UPDATE: In the end I used Java6 Normalizer to find out which characters are extensions of a-zA-Z. So now all weird characters get translated into those 50 ASCII letters. No noticable slowing down when typing/autocompleting.
Using what algorithm does GAE Search API process strings?
For optimization purposes (within browser) I need to mimic whatever processing is done to the "needle" string before it is matched against the indexes. Basically it means to translate "weird" characters into their "boring" (and lowercase) representations:
Is there some standardized (or at least "well known") translation table so I don't miss some characters?

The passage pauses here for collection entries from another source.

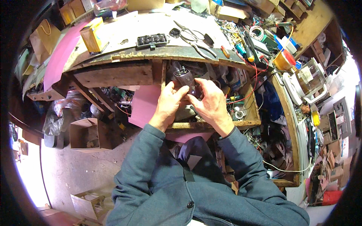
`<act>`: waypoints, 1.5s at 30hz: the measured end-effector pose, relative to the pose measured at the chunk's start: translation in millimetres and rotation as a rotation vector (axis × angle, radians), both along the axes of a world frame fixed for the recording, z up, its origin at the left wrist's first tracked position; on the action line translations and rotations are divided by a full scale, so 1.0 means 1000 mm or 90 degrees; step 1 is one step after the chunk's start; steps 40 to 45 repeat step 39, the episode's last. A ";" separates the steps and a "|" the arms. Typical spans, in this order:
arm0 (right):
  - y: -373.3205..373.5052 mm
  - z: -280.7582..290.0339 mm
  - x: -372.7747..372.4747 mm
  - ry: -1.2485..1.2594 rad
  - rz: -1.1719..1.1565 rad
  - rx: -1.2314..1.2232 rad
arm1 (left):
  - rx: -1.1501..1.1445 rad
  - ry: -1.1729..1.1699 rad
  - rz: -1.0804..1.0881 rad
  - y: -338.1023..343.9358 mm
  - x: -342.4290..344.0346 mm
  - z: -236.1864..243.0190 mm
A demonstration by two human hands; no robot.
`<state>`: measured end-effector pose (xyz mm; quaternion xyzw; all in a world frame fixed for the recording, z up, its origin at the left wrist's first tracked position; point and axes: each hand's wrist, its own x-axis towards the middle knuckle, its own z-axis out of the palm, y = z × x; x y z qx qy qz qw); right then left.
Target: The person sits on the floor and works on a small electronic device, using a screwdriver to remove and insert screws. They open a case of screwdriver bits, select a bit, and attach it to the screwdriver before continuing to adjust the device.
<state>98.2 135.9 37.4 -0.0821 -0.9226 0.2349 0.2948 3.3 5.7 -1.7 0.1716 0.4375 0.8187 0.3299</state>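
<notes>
Above the open wooden drawer (211, 125) I hold a dark cylinder with metal terminals on its upper end, which looks like a capacitor (184, 77). It leans with the terminals pointing away from me. My left hand (168, 104) is closed on its lower left side, thumb toward the middle. From the right, my right hand (212, 101) grips its lower end with thumb and fingers. The fingers and thumbs hide the cylinder's bottom. Inside the drawer, tools and small parts lie beneath and beside my hands, including a green-handled tool (236, 101).
On the bench above the drawer are a black compartment tray (152, 40), pliers (200, 49), a yellow box (92, 35) and screwdrivers (247, 54). A red wire (255, 81) hangs over the drawer's right side. An open cardboard box (89, 135) stands on the floor at left.
</notes>
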 end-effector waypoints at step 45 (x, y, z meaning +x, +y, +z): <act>0.002 0.002 0.010 0.013 -0.008 -0.038 | 0.010 0.014 -0.033 -0.001 -0.003 -0.005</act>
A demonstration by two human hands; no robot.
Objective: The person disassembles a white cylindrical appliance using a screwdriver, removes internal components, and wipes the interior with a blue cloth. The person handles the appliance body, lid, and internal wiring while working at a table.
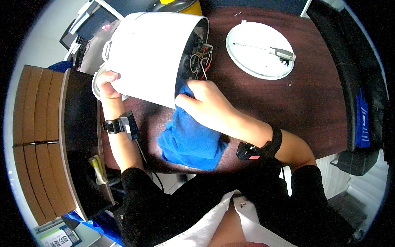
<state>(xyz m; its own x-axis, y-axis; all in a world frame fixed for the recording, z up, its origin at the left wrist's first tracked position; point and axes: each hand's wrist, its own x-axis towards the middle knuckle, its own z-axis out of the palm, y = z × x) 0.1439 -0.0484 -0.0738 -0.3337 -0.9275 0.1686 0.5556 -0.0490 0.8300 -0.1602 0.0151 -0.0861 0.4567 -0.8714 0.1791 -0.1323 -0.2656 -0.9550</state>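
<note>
A white rice cooker (144,57) lies tipped on its side on the table, with its bottom off and facing right. Inside the opening, wires and circuit parts (201,57) are exposed. My left hand (109,83) grips the cooker at its left end, the thumb on the shell and the other fingers hidden behind it. My right hand (207,103) pinches a blue cloth (191,138) against the lower rim of the opening. The rest of the cloth hangs down in folds over the table near its front edge.
On the dark wood table (317,107), a round white cover (247,61) lies to the right, with a screwdriver (282,53) on it. A yellow pot with a glass lid (177,6) stands at the back. Brown boxes (37,123) line the left. A cable hangs from my left wrist.
</note>
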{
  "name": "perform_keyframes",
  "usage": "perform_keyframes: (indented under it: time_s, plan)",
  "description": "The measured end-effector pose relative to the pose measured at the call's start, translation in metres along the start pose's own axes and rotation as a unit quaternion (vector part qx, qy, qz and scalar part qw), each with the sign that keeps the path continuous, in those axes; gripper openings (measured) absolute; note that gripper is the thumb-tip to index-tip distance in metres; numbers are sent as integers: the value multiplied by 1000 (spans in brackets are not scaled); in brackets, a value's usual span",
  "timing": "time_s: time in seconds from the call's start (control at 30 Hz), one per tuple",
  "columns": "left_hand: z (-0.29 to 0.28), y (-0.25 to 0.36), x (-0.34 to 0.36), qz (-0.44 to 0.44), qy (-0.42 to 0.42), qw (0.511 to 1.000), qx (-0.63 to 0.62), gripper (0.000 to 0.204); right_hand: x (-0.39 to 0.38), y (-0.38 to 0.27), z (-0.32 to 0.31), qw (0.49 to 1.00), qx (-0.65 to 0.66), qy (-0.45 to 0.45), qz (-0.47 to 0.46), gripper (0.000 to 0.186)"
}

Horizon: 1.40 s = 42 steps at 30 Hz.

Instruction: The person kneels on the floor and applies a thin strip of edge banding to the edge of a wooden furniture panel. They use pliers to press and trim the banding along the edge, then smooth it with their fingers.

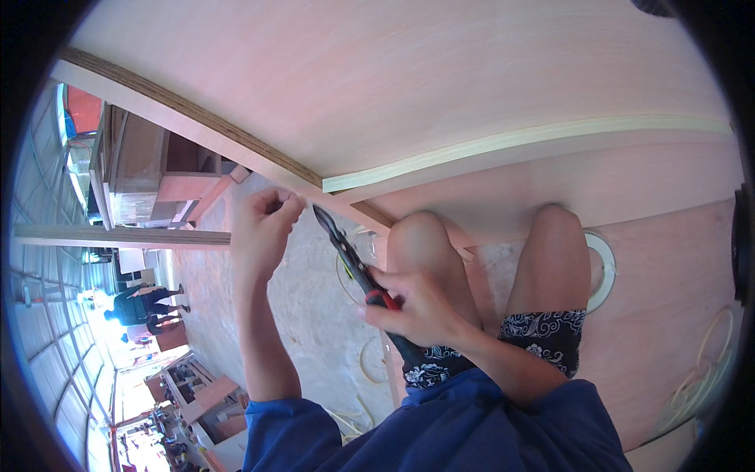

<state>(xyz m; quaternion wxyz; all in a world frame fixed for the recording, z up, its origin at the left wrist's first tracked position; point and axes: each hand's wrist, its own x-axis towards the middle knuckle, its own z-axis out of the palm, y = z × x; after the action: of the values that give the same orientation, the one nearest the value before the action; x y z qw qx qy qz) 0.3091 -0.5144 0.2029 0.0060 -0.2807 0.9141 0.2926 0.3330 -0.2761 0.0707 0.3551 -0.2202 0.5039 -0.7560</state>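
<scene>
My right hand (421, 307) is wrapped round the handles of long-nosed pliers (346, 252) with dark narrow jaws and red-and-black grips. Their pointed tip rises to just below a plywood edge strip (197, 122). To the left of that tip, my left hand (267, 220) is closed in a pinch by the same strip; whatever its fingers hold is too small or hidden to make out. A second pale wooden strip (511, 145) meets the first at a corner above the pliers. Both border a large pale plywood panel (472, 71).
Under my bent knees lies a plywood surface (661, 259) with a pale ring (604, 271) on it. Coils of pale edging (700, 370) lie at the right. To the left are a wooden beam (126, 237), an open cabinet (145, 157), a cluttered bench (197, 401) and a distant person (141, 305).
</scene>
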Motion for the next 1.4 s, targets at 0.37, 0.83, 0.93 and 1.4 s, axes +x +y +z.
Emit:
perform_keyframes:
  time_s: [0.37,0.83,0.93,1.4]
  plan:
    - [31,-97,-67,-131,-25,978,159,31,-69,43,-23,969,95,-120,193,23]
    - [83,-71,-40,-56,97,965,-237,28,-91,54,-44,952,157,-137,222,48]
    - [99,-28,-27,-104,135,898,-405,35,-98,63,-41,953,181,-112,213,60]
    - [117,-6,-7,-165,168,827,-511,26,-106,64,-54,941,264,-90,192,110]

In the end I hard-coded a Map where key is the "plain" character and value contains string concatenating all of key's "weird" versions. (In Java every "weird" character knows what is its "plain" counterpart.)

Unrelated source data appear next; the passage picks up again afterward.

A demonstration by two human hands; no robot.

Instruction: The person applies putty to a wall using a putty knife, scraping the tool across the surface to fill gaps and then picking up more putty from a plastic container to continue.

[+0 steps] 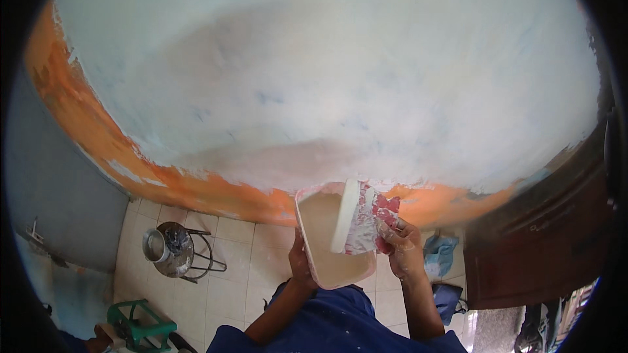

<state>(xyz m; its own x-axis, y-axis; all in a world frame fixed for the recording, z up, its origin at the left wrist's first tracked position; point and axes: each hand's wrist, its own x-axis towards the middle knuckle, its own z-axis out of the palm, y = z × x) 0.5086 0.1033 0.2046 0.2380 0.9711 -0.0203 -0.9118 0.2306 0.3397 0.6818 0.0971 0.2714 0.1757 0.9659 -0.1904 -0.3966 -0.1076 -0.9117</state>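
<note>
Clamped in the left hand point(301, 260), the tub point(347, 283) is found just to its right, and the coated spreader point(362, 222), clamped in the right hand point(404, 248), could be made to drip onto the floor point(229, 295) below by outward tilting.

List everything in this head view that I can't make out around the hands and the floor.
All in the head view:
- Left hand: most fingers hidden behind the tray.
- Spreader in the right hand: its far face is turned away.
- Wearer's feet: hidden beneath the blue shirt.
- Metal pot by the round stool: contents too small.
- Another person, lower left: cut off by the edge.
</note>
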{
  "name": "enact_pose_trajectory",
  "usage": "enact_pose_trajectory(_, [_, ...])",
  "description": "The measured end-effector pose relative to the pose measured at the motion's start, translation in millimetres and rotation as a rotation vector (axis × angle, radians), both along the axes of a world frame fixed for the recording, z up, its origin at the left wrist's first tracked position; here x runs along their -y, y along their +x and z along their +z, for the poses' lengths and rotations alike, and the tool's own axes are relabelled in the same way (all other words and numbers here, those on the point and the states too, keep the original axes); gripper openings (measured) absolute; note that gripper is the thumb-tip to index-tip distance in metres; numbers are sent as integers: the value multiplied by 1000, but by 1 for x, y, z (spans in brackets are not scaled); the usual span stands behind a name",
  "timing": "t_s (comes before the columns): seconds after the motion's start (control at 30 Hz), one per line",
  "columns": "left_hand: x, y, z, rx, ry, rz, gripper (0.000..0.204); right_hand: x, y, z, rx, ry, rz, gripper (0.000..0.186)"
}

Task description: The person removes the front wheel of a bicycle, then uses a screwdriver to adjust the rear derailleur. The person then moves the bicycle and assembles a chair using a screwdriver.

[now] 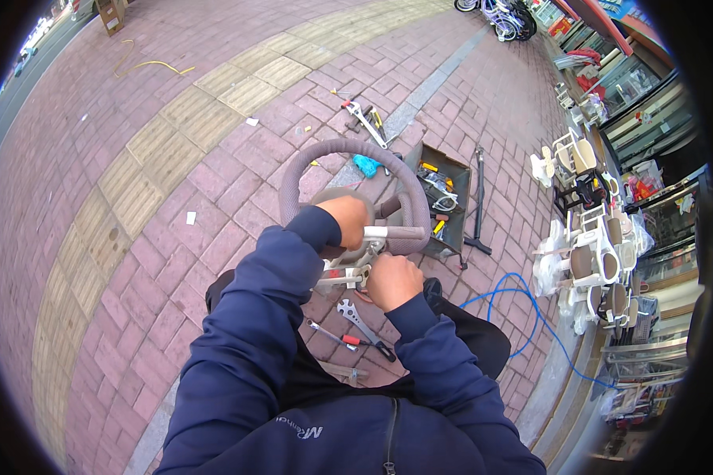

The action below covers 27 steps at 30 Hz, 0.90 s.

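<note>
A grey padded loop [345, 146], like the rail of a child's bicycle seat, stands in front of me with a white metal bracket [342, 277] at its near side. My left hand [347, 220] is closed on the seat frame inside the loop, beside a short white tube. Close to the bracket's bolted joint, my right hand [396, 281] is curled into a fist; its fingers hide whatever they hold. On the paving between my legs lie a flat multi-hole wrench [356, 317] with a dark handle and a slim metal tool [333, 336] with a red part.
An open toolbox [444, 154] stands right of the loop, a black rod [480, 190] beside it. Beyond lie an adjustable wrench [367, 123] and a turquoise cloth [366, 165]. A blue hose [535, 305] runs right toward several white child seats [594, 257] by a shopfront.
</note>
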<state>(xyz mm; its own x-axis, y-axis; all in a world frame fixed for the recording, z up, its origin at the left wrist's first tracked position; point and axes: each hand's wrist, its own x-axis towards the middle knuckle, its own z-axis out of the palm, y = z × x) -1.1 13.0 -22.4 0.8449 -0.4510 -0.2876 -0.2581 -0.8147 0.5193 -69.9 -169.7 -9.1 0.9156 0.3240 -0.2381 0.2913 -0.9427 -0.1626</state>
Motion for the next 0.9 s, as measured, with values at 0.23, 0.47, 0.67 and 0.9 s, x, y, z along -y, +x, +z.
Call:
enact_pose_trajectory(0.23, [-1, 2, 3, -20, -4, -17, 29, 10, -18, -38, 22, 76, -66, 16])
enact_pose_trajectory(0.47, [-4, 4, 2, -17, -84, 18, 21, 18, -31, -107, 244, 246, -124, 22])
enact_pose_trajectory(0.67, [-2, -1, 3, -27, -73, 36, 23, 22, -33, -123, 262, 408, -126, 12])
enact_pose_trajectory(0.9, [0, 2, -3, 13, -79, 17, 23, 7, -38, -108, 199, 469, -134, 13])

In Java you can make the translation like this:
String dropAccents(String weirdCharacter) {
return java.text.Normalizer.normalize(weirdCharacter, Normalizer.Form.NFD).replaceAll("\\p{InCombiningDiacriticalMarks}+", "");
}
...and you call this for characters of 65..91 (upper case) and 97..123 (lower case)
JavaScript/Java code that initializes such map has roughly 50 rather short lines.

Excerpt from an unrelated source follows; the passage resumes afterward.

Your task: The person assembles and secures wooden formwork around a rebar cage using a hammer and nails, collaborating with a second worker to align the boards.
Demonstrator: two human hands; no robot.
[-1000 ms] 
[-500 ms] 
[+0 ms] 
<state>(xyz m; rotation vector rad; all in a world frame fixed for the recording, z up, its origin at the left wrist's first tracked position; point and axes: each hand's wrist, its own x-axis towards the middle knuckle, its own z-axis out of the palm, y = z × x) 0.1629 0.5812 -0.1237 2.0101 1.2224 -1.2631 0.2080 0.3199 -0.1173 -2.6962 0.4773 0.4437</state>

translationTable.put("A", "ÀÁÂÃÄÅĀĂĄǍǞǠǺȀȂȦḀẠẢẤẦẨẪẬẮẰẲẴẶÅ");
translationTable.put("B", "ḂḄḆ");
translationTable.put("C", "ÇĆĈĊČḈ");
translationTable.put("D", "ĎḊḌḎḐḒ");
translationTable.put("E", "ÈÉÊËĒĔĖĘĚȄȆȨḔḖḘḚḜẸẺẼẾỀỂỄỆ");
translationTable.put("F", "Ḟ");
translationTable.put("G", "ĜĞĠĢǦǴḠ");
translationTable.put("H", "ĤȞḢḤḦḨḪ");
translationTable.put("I", "ÌÍÎÏĨĪĬĮİǏȈȊḬḮỈỊ");
translationTable.put("J", "Ĵ");
translationTable.put("K", "ĶǨḰḲḴK");
translationTable.put("L", "ĹĻĽḶḸḺḼ");
translationTable.put("M", "ḾṀṂ");
translationTable.put("N", "ÑŃŅŇǸṄṆṈṊ");
translationTable.put("O", "ÒÓÔÕÖŌŎŐƠǑǪǬȌȎȪȬȮȰṌṎṐṒỌỎỐỒỔỖỘỚỜỞỠỢ");
translationTable.put("P", "ṔṖ");
translationTable.put("R", "ŔŖŘȐȒṘṚṜṞ");
translationTable.put("S", "ŚŜŞŠȘṠṢṤṦṨ");
translationTable.put("T", "ŢŤȚṪṬṮṰ");
translationTable.put("U", "ÙÚÛÜŨŪŬŮŰŲƯǓǕǗǙǛȔȖṲṴṶṸṺỤỦỨỪỬỮỰ");
translationTable.put("V", "ṼṾ");
translationTable.put("W", "ŴẀẂẄẆẈ");
translationTable.put("X", "ẊẌ");
translationTable.put("Y", "ÝŶŸȲẎỲỴỶỸ");
translationTable.put("Z", "ŹŻŽẐẒẔ");
translationTable.put("a", "àáâãäåāăąǎǟǡǻȁȃȧḁạảấầẩẫậắằẳẵặ");
translationTable.put("b", "ḃḅḇ");
translationTable.put("c", "çćĉċčḉ");
translationTable.put("d", "ďḋḍḏḑḓ");
translationTable.put("e", "èéêëēĕėęěȅȇȩḕḗḙḛḝẹẻẽếềểễệ");
translationTable.put("f", "ḟ");
translationTable.put("g", "ĝğġģǧǵḡ");
translationTable.put("h", "ĥȟḣḥḧḩḫẖ");
translationTable.put("i", "ìíîïĩīĭįǐȉȋḭḯỉị");
translationTable.put("j", "ĵǰ");
translationTable.put("k", "ķǩḱḳḵ");
translationTable.put("l", "ĺļľḷḹḻḽ");
translationTable.put("m", "ḿṁṃ");
translationTable.put("n", "ñńņňǹṅṇṉṋ");
translationTable.put("o", "òóôõöōŏőơǒǫǭȍȏȫȭȯȱṍṏṑṓọỏốồổỗộớờởỡợ");
translationTable.put("p", "ṕṗ");
translationTable.put("r", "ŕŗřȑȓṙṛṝṟ");
translationTable.put("s", "śŝşšșṡṣṥṧṩ");
translationTable.put("t", "ţťțṫṭṯṱẗ");
translationTable.put("u", "ùúûüũūŭůűųưǔǖǘǚǜȕȗṳṵṷṹṻụủứừửữự");
translationTable.put("v", "ṽṿ");
translationTable.put("w", "ŵẁẃẅẇẉẘ");
translationTable.put("x", "ẋẍ");
translationTable.put("y", "ýÿŷȳẏẙỳỵỷỹ");
translationTable.put("z", "źżžẑẓẕ");